Let’s consider a classic Oracle data warehouse star schema. We have a fact table (let’s call it SALES) joined to some dimension tables using foreign key relationships. We record the item sold (PRODUCT_KEY), the person that bought it (CUSTOMER_KEY), the store location it was sold in (STORE_KEY) and date and time when the item was sold (SELL_DATE_TIME). We also record how much they spent and how many of each item they purchased in the transaction line. One fact table, four dimensions and two measures, almost as simple as it gets. Except of course for the elephant in the room, the date/time dimension. We would not usually hold every possible date/time in the dimension table. For simplicity, I am going to store the actual transaction time on the fact table. This also has a benefit as this is likely to be the partitioning key and, as a bonus benefit, the optimizer knows date arithmetic and won’t get flustered when working out intervals in cardinality estimates. The other keys should be surrogate keys if we are using slowly changing dimensions – come to my talk or see my blog on temporal validity for a reason why that feature is not all that it seems.

There’s nothing really new in the above. In our old, on-premises, big iron in the data center world we would have partitioned the fact table to make access by transaction date/time work on a small slice of the fact table. We would bitmap index the fact dimension keys to allow us to use star transformation query plans. Star Transformations select rows from the fact by first ‘AND’ing the dimension key bitmap indexes; we combine the bitmaps for selling a banana (what) to Peter (who) in Mayenne (where) to find only the rows where all of those conditions are true. Star transformations require us to have bitmap indexes on the fact dimension columns and to have at least RELY foreign constraints in place.

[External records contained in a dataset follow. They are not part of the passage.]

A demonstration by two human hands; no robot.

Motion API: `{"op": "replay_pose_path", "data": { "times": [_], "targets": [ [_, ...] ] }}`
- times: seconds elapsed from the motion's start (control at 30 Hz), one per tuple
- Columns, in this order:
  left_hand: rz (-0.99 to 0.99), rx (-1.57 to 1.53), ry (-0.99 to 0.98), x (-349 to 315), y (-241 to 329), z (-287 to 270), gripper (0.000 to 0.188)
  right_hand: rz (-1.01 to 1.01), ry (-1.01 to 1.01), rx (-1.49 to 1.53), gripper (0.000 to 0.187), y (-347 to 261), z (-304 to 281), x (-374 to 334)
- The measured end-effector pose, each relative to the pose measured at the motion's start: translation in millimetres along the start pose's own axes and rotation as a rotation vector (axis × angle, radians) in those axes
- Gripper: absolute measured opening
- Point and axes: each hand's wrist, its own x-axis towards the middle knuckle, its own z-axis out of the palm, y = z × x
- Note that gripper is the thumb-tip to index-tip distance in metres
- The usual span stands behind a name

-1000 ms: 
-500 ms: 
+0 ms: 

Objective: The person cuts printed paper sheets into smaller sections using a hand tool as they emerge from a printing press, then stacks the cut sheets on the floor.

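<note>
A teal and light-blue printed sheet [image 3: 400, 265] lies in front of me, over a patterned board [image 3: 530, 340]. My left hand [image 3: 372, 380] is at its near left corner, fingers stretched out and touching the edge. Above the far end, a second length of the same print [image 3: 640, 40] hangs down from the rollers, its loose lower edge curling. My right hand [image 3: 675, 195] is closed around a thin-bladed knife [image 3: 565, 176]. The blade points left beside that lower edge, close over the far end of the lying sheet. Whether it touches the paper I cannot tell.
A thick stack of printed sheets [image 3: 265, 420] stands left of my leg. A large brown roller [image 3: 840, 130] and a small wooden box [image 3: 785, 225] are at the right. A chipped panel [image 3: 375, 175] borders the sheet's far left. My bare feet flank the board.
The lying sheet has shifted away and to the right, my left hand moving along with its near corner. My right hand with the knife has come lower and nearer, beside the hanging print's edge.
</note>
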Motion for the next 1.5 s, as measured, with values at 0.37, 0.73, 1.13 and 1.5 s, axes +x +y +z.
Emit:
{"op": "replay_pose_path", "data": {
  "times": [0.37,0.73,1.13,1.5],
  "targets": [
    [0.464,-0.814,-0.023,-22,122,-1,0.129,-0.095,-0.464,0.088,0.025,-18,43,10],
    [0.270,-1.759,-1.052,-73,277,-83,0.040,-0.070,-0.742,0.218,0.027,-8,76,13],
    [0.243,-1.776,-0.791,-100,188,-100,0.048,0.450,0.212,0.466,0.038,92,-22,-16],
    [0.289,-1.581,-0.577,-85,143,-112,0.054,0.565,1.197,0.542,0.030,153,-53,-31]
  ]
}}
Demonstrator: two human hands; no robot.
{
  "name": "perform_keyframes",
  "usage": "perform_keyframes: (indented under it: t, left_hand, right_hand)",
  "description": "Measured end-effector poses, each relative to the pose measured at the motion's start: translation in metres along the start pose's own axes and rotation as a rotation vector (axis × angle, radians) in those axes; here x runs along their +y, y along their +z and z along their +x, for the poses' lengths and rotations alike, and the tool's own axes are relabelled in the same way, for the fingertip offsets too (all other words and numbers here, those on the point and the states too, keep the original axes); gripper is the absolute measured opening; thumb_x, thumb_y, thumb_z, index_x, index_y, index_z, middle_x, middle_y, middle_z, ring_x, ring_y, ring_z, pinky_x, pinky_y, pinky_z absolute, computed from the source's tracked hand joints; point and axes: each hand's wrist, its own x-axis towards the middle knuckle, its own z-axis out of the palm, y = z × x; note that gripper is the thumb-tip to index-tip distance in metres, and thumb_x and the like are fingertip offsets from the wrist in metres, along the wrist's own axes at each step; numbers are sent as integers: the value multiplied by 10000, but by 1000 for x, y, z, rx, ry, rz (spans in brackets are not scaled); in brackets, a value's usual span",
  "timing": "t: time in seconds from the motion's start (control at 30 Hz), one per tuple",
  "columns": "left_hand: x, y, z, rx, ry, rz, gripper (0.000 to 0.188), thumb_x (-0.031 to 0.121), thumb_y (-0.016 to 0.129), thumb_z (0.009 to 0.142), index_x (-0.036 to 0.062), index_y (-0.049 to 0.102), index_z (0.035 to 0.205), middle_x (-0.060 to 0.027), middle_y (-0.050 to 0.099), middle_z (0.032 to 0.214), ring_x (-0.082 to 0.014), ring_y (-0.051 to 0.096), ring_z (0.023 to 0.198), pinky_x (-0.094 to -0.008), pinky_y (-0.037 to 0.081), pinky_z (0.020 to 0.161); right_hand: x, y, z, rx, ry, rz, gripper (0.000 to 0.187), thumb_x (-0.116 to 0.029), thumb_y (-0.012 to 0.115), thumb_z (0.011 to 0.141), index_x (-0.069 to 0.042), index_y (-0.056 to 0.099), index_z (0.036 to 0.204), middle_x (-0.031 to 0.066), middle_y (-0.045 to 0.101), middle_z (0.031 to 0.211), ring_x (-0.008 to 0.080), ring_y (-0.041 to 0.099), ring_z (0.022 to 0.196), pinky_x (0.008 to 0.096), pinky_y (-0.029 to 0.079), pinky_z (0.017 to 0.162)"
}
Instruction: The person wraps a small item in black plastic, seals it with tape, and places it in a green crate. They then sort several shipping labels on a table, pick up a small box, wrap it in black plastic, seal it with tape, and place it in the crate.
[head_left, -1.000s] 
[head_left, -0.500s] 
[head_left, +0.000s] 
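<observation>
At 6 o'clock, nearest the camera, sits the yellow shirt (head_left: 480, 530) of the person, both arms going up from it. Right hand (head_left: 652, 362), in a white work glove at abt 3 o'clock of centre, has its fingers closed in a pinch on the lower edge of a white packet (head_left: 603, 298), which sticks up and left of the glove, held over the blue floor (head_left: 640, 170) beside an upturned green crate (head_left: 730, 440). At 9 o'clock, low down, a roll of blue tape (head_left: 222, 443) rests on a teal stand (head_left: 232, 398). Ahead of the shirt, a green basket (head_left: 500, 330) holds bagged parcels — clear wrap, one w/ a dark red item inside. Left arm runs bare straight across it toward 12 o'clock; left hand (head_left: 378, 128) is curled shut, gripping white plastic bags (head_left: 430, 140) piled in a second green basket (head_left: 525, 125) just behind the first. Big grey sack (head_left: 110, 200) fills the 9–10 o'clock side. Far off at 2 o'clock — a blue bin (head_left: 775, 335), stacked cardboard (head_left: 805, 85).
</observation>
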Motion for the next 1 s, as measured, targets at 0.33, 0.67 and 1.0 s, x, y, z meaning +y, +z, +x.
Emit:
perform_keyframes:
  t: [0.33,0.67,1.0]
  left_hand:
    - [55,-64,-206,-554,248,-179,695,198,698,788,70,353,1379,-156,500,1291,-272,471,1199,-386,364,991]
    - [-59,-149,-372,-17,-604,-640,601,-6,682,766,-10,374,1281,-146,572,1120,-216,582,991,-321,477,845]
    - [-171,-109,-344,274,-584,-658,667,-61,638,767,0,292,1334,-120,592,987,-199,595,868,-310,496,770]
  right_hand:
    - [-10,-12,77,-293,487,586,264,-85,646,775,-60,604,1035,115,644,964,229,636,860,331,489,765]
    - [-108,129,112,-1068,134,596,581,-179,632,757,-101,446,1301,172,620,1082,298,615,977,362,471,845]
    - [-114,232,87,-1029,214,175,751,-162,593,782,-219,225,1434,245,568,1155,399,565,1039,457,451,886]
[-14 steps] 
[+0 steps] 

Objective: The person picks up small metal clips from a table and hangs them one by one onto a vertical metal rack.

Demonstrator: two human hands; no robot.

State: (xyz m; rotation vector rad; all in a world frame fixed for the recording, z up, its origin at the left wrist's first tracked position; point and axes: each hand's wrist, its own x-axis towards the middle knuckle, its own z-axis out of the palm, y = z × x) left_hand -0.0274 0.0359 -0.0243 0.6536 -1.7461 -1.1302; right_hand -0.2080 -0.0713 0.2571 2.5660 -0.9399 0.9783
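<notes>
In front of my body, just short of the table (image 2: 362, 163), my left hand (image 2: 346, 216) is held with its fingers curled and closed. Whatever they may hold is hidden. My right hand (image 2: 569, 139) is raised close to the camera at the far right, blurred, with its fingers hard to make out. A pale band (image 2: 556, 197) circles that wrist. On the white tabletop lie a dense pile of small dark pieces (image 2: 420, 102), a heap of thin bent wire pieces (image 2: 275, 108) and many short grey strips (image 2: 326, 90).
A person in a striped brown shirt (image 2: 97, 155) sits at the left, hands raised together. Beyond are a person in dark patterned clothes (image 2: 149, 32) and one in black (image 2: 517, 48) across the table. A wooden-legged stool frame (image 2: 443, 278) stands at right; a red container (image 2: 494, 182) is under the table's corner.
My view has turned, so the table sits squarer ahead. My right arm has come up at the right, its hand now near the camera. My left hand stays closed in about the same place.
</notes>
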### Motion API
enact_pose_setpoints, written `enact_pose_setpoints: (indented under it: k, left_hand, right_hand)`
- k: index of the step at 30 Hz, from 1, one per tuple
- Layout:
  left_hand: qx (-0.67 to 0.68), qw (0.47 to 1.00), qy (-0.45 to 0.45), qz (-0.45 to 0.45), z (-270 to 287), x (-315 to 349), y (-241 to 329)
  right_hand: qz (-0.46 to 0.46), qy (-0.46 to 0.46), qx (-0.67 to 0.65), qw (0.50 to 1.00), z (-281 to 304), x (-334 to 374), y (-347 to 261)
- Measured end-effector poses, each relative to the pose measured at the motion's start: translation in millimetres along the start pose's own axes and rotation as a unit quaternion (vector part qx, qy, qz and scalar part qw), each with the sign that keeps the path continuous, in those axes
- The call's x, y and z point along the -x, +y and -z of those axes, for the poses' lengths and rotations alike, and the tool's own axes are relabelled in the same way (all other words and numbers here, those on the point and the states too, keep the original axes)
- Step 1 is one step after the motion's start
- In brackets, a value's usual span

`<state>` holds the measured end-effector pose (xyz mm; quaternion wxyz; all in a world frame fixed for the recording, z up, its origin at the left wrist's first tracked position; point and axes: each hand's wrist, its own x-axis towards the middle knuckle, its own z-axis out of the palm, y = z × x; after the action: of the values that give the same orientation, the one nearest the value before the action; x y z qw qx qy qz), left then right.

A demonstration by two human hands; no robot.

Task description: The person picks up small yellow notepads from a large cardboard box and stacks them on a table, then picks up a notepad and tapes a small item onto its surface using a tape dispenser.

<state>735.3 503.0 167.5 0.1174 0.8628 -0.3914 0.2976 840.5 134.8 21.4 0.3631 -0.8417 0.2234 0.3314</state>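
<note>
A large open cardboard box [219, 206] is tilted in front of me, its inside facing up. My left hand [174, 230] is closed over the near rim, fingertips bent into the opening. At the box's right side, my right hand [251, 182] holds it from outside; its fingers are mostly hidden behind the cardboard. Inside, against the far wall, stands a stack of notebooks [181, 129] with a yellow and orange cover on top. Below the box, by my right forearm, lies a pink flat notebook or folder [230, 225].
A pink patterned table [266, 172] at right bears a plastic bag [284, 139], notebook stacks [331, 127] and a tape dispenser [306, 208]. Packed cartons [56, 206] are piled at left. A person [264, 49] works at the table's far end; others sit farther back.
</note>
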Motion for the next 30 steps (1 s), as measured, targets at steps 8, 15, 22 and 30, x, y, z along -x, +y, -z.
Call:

Oracle bitmap indexes are wonderful things but they need a bit of love and care when doing data loads. They index ranges of rows and not single rows. This can cause issues with contention for concurrent access and during data load would constantly perform (slow) index updates as new data arrives. There are things we do here to get around the slow index update. Simplest is to disable the index before loading data and rebuild it afterwards. If, as I hope, the fact is partitioned we only need disable the local bitmap indexes for the partitions being loaded. Other methods to avoid index updates during insert exist such as using loading to another table, indexing and then using partition exchange to swap the data and indexes for the target partition.

Using a streamed source changes things – we don’t really have the opportunity to maintain the bitmap indexes during a constant load process. Obtaining the keys on fact load is quite simple we just join to the active records of the dimensions and obtain the keys; we can do this directly in the stream or on the relational side. To be a bit picky here we should get the key of the dimension record that was active at the time of the transaction, but unless we are processing late arriving data this is usually the current record. These key lookups are likely to be quite speedy to perform unlike indexing a row by row insert into a bitmap indexed table (or partition).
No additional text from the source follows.